Atlante has a maximum leverage of 110%, i.e. around € 8.9bn of total available funds. In the worst-case scenario, Atlante will have to subscribe also the other two capital increases in full, thus ending up with around € 5bn of residual resources, which will be used to buy both the mezzanine (30%) and the equity tranches (20%), assuming the latter will not be retained by the banks. Assuming also that the government will guarantee only 50% of the Bad Bank securities (i.e. the senior tranche will only be about 50% of the total securitization) and that the market will be there to buy the senior tranche in full (which seems a reasonable assumption) the total amount of funds raised by the Bad Bank should be around €10bn (actually more, as senior tranches should be more expensive, but we will disregard this to make it simple). Further assuming that Atlante’s effect will be poor and that the Bad Bank faces costs leading it to buy NPLs from banks at 60% of book value, the total securitized NPLs should amount to around €16.7bn, with a €6.7bn overall write-off. Pretty bad and, in magnitude, quite limited compared to the €350bn total NPLs. In the best-case scenario, assuming same leverage and same proportions of the different tranches, Atlante will only have to subscribe the capital increase of BPVI, having in this case around € 7.5bn left to purchase NPLs. Assuming that in this case the equity tranche will be retained by the originating bank, Atlante will invest all of its resources in the mezzanine tranche (still 30% of the issue). In this case the Bad Bank should have around €25bn of funds (five of which are coming from the originating bank itself, again we are disregarding different costs). Further hypothesizing that Atlante has yielded the desired effects (being this the best case scenario) and that the Bad Bank is able to purchase NPLs at 90% of book value, the total securitized NPLs should amount to €27.8bn, with a €2.8bn overall write-off.

Of course, these calculations are sloppy, and their purpose is certainly not that of showing the actual (in numbers) impact of Atlante on the NPL market, also because this would be a time consuming and poorly rewarding task, as there are many uncertainties and dilemmas yet to be addressed.
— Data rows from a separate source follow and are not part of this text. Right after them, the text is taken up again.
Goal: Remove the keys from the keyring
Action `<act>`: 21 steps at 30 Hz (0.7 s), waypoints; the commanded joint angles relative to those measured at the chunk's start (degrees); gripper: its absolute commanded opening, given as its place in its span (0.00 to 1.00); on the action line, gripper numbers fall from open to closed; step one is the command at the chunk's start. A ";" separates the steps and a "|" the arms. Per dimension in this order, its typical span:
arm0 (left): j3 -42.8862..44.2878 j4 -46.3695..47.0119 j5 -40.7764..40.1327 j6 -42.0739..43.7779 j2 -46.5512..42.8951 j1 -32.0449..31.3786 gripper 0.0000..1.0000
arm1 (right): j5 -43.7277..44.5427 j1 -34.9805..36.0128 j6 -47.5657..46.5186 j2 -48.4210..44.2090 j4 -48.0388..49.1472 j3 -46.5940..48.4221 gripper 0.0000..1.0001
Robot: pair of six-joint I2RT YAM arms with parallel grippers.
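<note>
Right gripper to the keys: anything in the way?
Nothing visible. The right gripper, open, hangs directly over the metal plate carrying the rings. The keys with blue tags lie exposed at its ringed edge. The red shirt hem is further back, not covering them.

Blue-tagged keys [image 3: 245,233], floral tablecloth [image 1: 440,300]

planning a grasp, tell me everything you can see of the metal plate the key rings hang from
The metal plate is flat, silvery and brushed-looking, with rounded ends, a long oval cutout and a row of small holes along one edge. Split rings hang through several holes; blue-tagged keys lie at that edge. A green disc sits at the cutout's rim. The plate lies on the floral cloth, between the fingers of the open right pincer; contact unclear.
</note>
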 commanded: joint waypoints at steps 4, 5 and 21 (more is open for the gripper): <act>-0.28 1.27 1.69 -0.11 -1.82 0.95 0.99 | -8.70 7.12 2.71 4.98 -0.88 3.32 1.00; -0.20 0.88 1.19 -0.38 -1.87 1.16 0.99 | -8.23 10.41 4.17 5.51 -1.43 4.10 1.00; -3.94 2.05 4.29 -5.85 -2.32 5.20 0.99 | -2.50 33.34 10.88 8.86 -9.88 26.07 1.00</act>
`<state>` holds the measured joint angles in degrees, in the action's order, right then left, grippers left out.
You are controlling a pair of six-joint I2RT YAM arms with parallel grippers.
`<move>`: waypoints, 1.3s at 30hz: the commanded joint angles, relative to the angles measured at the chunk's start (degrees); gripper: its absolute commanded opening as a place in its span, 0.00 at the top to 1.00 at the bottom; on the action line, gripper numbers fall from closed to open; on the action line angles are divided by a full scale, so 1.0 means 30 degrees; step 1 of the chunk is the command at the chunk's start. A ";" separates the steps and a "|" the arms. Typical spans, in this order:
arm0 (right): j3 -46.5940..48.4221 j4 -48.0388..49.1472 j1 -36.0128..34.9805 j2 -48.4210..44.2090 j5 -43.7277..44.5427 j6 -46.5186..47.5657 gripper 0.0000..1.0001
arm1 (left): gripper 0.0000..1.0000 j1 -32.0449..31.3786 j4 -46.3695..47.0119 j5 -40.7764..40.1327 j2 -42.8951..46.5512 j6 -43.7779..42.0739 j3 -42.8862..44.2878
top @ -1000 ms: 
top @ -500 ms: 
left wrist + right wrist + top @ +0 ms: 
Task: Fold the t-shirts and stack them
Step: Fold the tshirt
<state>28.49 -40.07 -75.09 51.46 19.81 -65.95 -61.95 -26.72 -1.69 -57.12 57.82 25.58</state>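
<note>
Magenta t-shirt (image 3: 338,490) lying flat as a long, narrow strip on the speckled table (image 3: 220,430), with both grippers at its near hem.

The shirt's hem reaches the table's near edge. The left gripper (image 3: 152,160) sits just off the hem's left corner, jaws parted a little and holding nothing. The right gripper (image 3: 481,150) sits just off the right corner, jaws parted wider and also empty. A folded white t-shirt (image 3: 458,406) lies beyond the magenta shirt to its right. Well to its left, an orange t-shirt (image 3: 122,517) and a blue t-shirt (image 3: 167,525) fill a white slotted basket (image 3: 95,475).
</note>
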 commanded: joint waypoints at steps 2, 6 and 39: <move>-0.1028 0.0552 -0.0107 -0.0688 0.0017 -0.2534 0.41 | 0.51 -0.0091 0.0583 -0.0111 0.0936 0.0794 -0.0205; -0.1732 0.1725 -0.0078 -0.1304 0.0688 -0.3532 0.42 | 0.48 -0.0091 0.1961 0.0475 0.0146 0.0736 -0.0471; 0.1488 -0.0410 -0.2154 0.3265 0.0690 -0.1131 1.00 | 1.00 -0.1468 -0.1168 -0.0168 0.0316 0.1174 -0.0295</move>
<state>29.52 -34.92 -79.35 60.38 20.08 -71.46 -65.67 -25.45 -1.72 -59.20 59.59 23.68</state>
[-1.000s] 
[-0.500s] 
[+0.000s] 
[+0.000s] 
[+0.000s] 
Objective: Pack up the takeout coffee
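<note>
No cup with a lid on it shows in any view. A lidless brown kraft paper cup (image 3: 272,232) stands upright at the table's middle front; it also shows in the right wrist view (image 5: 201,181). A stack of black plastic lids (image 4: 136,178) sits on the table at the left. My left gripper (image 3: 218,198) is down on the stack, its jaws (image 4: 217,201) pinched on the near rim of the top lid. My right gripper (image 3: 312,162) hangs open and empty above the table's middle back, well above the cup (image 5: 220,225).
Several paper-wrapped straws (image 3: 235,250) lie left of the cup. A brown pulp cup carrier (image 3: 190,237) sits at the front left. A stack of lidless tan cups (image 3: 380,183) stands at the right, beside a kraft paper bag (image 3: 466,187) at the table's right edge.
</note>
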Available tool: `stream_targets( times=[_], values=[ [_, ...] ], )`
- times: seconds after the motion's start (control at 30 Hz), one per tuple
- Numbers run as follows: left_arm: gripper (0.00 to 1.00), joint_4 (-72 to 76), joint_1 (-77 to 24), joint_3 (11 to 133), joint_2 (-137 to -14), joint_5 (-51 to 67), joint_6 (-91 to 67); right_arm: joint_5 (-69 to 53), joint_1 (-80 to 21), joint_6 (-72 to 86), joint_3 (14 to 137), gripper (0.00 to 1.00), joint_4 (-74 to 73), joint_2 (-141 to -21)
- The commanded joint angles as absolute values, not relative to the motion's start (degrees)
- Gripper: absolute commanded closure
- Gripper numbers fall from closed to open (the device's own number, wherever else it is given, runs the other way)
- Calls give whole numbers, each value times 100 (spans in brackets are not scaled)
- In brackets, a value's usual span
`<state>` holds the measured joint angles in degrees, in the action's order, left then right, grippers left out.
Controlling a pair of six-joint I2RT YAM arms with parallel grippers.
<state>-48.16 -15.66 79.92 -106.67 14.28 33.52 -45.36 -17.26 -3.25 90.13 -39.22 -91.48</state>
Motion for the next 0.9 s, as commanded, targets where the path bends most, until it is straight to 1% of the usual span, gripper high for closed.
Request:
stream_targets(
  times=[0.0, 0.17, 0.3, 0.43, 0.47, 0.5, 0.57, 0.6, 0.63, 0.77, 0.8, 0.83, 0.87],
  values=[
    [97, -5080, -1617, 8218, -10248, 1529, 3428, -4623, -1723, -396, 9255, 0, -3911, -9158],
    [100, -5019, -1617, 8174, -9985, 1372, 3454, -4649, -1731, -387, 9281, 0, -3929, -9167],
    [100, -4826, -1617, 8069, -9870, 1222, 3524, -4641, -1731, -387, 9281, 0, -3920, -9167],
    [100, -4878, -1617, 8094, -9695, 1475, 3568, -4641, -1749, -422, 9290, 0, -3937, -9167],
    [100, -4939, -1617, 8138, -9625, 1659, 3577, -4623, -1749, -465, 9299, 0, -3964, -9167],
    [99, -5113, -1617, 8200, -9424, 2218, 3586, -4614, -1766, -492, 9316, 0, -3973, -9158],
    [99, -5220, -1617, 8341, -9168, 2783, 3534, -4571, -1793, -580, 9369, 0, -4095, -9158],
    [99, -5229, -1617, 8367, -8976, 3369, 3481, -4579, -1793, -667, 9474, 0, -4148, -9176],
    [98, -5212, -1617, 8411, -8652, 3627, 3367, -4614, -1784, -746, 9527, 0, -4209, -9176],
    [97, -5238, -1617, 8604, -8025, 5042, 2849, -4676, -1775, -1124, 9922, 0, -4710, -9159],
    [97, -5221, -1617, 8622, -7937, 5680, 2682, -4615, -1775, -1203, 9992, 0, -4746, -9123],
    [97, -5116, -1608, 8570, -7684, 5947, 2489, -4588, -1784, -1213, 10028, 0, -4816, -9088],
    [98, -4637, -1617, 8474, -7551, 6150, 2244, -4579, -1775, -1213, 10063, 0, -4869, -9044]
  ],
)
What the examples above want to show, instead, is how poor, in relative terms (i.e. compared to the €350bn total NPLs), could be the impact of Atlante be if one considers only its ability to actually buy the securities. In fact, we hope, the effect of Atlante will span beyond the simple purchase of NPL-backed securities to encompass, as in part discussed above, the competitive landscape in the Italian NPL market. This obviously depends on how the government will act, especially in terms of passing legislation that will speed up recovery timings, as well as on the real appetite of specialized investors for these securities. Standing as a “biased” buyer, Atlante may push other investors to bid higher, thus potentially generating a reviving effect for the market. The main concerns, however, are represented by its small endowment and by the concentration of specialized players, smart investors that will certainly make things more complicated. All is left to do is just wait and see, exciting developments are on their way.